| TASK DESCRIPTION |
Find every line in the material below with the string "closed" and state how many there are, with no other text.

::::::::::

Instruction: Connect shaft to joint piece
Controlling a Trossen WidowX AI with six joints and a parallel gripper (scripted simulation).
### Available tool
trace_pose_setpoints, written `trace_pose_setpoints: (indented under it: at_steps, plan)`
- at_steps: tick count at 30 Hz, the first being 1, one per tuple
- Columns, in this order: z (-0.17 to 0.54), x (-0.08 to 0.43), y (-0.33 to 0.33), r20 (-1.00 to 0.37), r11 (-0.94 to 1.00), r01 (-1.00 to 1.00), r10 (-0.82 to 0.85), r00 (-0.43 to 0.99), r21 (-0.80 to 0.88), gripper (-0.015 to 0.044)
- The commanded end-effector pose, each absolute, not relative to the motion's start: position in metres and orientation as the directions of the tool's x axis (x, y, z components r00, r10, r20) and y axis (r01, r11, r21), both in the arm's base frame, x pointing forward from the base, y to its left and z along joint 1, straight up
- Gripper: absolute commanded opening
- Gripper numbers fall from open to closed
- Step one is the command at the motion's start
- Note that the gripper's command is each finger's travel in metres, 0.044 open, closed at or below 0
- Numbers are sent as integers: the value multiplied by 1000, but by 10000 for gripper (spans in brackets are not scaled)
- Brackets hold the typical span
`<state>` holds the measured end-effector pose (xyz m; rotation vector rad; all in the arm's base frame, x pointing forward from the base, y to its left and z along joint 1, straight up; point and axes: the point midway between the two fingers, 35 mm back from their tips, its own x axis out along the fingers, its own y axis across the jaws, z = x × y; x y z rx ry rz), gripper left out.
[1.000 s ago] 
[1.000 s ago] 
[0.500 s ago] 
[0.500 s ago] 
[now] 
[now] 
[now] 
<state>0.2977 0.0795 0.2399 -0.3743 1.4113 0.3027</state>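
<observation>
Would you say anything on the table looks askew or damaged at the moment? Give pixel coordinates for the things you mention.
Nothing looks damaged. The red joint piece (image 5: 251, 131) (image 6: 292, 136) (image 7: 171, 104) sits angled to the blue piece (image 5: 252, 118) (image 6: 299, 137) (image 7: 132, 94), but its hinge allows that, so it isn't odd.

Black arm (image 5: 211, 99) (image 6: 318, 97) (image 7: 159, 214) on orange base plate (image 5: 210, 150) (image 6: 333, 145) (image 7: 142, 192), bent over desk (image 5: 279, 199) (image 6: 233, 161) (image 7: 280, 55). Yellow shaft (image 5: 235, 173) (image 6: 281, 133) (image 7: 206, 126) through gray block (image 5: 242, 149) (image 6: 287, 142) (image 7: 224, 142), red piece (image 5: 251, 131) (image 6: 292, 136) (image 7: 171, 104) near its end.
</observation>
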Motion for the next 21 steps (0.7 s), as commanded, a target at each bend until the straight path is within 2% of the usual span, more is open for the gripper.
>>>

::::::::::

| RESPONSE TO THE EXERCISE |
2